MOUNDSVILLE – City leaders unanimously voted to proceed with the approval of a 35.4-percent rate increase for the city’s sanitary board, with some Moundsville council members framing the rate hike as a necessary evil.

The increase would net the city an additional $274,000, and contribute to several vital additions, including a state-mandated capital reserve, a manhole replacement invoice, and rising costs of operation and maintenance. A small portion of the increase — 0.8 percent, representing $40,000 — would go toward replacing a 22-year-old pickup truck.

Council members voted 7-0 in favor of approving both the ordinance amending the rate schedule for the sanitary board, as well as the conjoining ordinance authorizing the improvements.

Council member Ginger DeWitt commented that she was ardently against the rate increase on principle, but the city had little choice in the matter, as the expenses the revenue would cover were unavoidable, and that delaying action would invite further problems for the city.

At a previous meeting, council was informed by council member Judy Hunt that failure to provide the rate increase could see external governmental agencies, such as the public service commission, set much higher rates without their approval.

“I’ve been dead-set against this, and I’ve not hidden that,” DeWitt said. “I also know that if we wait for the public service commission to come in, if we don’t do something, as Judy said, they could set the rates higher.”

“I am so ever against ever raising any utility,” she added, “but I feel like we don’t have a choice here, and the truck is such a minimal (part of the) fee. They’ll be using it daily. They can’t just go and borrow another department’s vehicle, so I feel like they need that truck, as well as everything else.”

Council members, including Phil Remke at Tuesday’s meeting, questioned whether the purchase of the truck through the rate increase could be delayed until a future time, or separated from the rate increase.
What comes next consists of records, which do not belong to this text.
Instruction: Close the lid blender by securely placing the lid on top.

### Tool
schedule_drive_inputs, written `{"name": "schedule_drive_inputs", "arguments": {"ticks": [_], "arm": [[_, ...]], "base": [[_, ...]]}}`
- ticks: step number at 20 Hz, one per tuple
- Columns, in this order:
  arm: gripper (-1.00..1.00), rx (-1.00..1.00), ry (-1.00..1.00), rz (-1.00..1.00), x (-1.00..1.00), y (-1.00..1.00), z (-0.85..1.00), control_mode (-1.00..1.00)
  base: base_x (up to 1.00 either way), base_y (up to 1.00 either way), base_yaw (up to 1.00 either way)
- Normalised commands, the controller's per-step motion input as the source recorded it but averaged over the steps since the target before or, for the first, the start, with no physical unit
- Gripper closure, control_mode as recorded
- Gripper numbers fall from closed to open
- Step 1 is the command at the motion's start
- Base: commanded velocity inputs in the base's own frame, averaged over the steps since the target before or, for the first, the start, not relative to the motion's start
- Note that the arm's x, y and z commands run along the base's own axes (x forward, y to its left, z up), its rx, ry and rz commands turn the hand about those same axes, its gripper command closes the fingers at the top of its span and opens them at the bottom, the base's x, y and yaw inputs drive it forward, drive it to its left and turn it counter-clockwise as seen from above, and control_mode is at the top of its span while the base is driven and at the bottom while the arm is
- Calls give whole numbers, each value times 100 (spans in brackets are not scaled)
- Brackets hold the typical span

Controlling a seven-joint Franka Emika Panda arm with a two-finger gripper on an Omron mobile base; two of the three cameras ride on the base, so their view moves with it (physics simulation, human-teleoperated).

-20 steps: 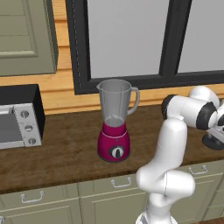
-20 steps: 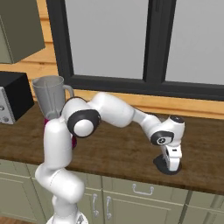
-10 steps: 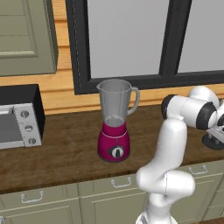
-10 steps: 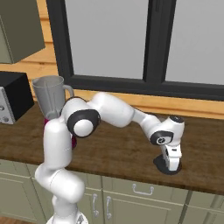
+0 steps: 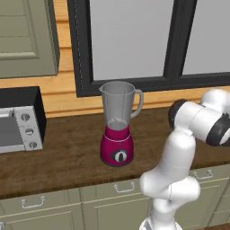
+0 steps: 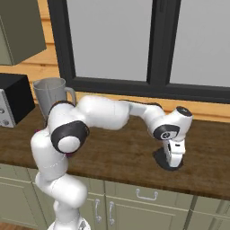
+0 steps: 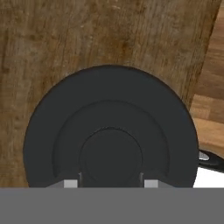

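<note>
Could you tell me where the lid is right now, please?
The lid lies flat on the wooden counter, far right of the blender, directly beneath the gripper.

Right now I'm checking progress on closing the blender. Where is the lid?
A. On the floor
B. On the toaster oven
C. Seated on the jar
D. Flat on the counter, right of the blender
D: the lid lies on the wooden counter under the pincer, and the blender stands open-topped.
</note>
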Motion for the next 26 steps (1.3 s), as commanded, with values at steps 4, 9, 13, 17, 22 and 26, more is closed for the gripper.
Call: {"name": "schedule_drive_inputs", "arguments": {"ticks": [4, 9, 13, 17, 22, 26], "arm": [[100, 3, -29, -7, -21, 86, 100, -100], [100, 0, -35, -13, -12, 100, 100, -100], [100, 0, -26, -13, -4, 100, 100, -100], [100, 0, -20, -10, -1, 100, 100, -100], [100, 0, -6, -10, 10, 100, 100, -100], [100, 0, 0, -2, 21, 100, 100, -100]], "base": [[0, 0, 0], [0, 0, 0], [0, 0, 0], [0, 0, 0], [0, 0, 0], [0, 0, 0]]}}
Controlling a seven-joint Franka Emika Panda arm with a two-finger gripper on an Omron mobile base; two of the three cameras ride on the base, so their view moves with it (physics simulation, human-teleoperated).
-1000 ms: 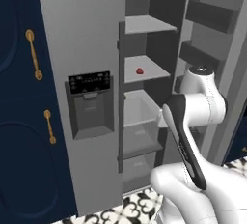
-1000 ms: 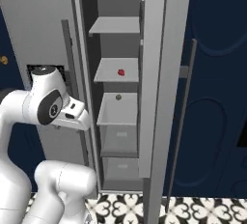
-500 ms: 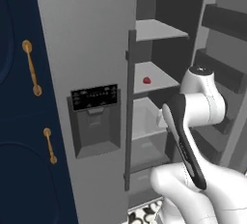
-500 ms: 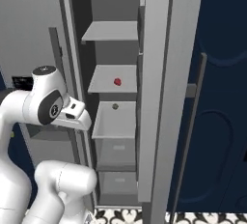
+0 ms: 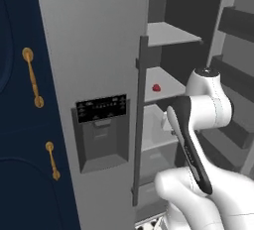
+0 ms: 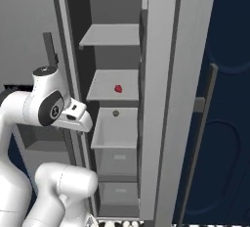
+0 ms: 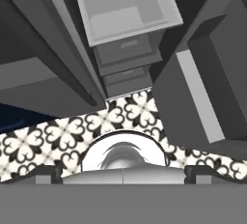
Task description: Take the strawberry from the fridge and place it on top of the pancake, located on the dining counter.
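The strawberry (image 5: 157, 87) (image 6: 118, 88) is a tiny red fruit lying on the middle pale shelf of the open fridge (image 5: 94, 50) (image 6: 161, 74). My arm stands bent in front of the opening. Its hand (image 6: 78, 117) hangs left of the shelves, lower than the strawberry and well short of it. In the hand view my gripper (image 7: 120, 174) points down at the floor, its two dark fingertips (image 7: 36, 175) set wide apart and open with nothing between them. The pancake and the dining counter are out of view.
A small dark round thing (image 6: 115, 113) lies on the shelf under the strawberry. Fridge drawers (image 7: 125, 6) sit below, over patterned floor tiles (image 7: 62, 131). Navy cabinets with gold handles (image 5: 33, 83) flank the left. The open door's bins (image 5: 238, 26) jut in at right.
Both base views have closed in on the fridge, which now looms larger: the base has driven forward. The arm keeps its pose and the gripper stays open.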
The low percentage of the total cost was used to point out that doing so would be largely futile in reducing the total amount.
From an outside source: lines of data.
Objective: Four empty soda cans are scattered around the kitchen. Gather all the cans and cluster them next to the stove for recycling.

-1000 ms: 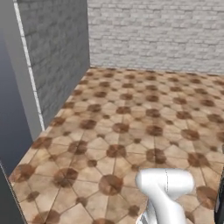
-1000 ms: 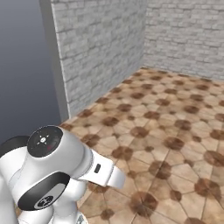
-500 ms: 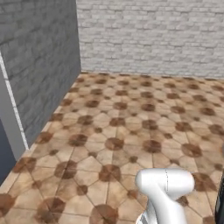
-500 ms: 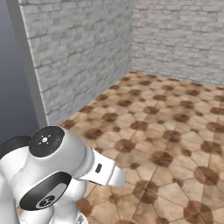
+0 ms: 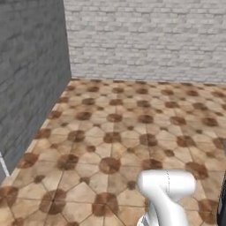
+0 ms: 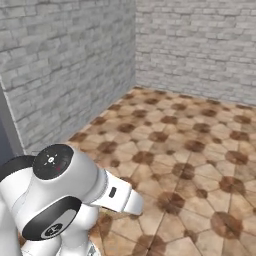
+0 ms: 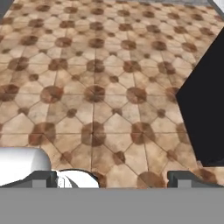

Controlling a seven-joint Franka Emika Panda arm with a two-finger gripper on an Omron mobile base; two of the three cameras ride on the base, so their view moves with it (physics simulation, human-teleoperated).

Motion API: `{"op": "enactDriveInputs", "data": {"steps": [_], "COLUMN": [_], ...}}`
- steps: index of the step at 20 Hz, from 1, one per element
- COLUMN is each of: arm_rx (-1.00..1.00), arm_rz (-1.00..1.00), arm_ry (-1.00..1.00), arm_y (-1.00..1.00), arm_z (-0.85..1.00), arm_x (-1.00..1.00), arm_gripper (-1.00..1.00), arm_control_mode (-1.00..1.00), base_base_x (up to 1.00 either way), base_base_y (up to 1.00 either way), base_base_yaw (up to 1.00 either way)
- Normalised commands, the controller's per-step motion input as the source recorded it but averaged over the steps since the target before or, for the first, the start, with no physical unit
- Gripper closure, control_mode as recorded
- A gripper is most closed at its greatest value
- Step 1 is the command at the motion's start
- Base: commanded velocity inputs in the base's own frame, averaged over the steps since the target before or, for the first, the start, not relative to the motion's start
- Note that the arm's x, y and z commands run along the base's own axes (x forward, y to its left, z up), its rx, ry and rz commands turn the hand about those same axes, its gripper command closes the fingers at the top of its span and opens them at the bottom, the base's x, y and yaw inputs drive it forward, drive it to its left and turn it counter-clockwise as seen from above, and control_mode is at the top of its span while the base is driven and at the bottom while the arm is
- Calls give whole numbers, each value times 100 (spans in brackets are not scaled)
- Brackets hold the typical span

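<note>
The soda cans and the stove are out of view. In the hand view my gripper (image 7: 113, 179) stands open, its two dark fingertips (image 7: 43, 178) wide apart at the bottom with nothing between them, above brown patterned floor tiles (image 7: 94, 94). In the base views the white arm (image 6: 70, 195) is folded low and close in front of the cameras.
Grey brick walls meet in a corner ahead (image 5: 68, 53) (image 6: 136, 50), with open tiled floor (image 5: 132, 119) before them. A dark grey panel (image 6: 7, 130) stands at the left edge of the right base view. A black block (image 7: 205, 109) rises at the right of the hand view.
The whole scene has slid left in both base views, so the base has turned right. The dark panel on the left has nearly left the picture. The arm keeps its pose.
</note>
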Motion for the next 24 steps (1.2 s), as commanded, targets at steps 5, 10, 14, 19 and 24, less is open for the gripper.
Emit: {"op": "enactDriveInputs", "data": {"steps": [5,10,14,19,24], "arm_rx": [0,0,0,0,0], "arm_rz": [0,0,0,0,0], "arm_ry": [0,0,0,0,0], "arm_y": [0,0,0,0,0], "arm_z": [0,0,0,0,0], "arm_x": [0,0,0,0,0], "arm_gripper": [-100,-100,-100,-100,-100], "arm_control_mode": [100,100,100,100,100], "base_base_x": [100,100,98,96,98], "base_base_y": [0,0,0,0,0], "base_base_yaw": [-11,-11,-13,-17,-19]}}
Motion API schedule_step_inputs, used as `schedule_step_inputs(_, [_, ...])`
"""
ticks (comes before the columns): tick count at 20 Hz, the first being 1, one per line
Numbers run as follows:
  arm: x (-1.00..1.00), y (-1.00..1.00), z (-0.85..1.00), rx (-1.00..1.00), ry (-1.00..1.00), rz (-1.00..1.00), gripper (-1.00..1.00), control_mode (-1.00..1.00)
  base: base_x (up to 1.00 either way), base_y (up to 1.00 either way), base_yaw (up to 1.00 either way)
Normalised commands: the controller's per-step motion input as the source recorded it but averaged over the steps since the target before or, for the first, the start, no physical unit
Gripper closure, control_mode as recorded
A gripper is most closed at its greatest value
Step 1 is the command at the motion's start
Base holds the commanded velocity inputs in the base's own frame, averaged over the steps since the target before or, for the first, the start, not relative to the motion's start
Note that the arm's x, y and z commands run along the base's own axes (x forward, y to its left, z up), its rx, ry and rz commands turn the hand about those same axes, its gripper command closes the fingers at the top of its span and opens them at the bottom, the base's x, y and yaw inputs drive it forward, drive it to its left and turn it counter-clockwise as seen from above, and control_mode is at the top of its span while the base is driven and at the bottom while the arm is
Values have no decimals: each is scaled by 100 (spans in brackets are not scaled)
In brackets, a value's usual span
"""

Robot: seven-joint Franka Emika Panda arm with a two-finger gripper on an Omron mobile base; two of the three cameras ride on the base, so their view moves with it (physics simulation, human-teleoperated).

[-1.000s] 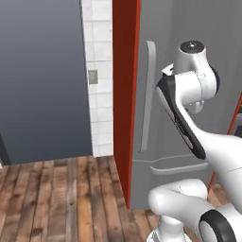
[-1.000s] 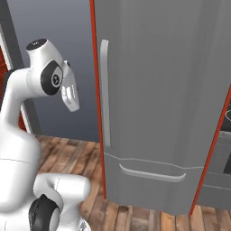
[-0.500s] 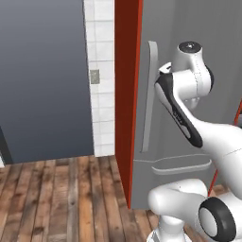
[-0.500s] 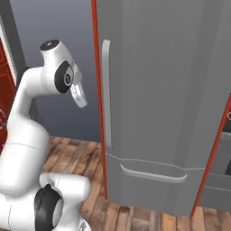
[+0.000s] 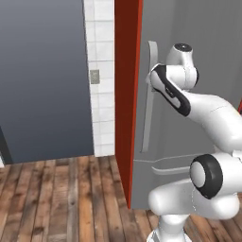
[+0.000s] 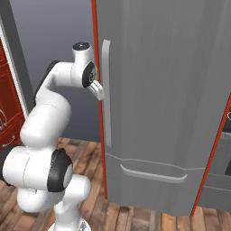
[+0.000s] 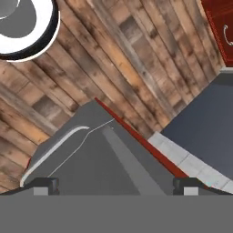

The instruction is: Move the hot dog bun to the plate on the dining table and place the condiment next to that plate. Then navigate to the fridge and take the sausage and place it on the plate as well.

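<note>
The tall grey fridge stands right in front of me with its doors closed. Its long vertical handle runs down the left door, and the same handle shows from the other side. My gripper is raised to the upper part of that handle, close beside it. In the hand view the gripper is open, its fingertips wide apart, looking down along the fridge door to the floor. The sausage, bun, plate, condiment and dining table are out of view.
A red side panel frames the fridge's left edge. Left of it are a white tiled strip and a dark grey wall. Wooden floor lies below. A red cabinet stands at far left.
The arm has swung forward from beside the base and carried the gripper up to the fridge's vertical handle. The fridge doors stay closed.
</note>
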Motion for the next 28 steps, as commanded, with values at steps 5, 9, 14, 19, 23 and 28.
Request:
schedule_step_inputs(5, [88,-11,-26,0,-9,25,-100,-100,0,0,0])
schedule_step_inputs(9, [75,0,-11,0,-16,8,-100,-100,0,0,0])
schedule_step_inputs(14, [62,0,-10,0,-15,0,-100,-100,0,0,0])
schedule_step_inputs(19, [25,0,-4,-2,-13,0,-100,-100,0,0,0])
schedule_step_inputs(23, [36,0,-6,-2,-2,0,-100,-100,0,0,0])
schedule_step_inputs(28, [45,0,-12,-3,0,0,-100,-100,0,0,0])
City Manager Rick Healy previously pointed out that the rate hike would see the average, 4,000-gallon residence rate increase from $19.06 to $25.35.

Sanitary Superintendent Larry Bonar spoke briefly, saying that the operation and maintenance increase was highly necessary, due to the rising cost of utilities in the last decade.

“We do need that O&M increase, just because the price of material, price of electric, price of everything we use down here went up in the last 10 years,” Bonar said. “I know it’s a big increase, but I think we need just about everything that’s on it.”

Brianna Hickman described the increase as “a necessary evil,” adding that the city did not have much wiggle room in the matter. However, she asked if rates could be addressed more gradually in years to come.

“We don’t have a lot of leeway here, but if it’s possible, in the future, I would really encourage us and the appropriate boards to look into increasing at an appropriate time frame, so this doesn’t happen every 10 years. We’ve heard, ‘We haven’t had a rate increase in a decade,’ which is great, but also not so great, because now we’re faced with this incredible hike, and no one’s going to be happy about that.

“If we could just look at keeping an eye on that, this might not happen in another decade, because (increases) are always going to happen.”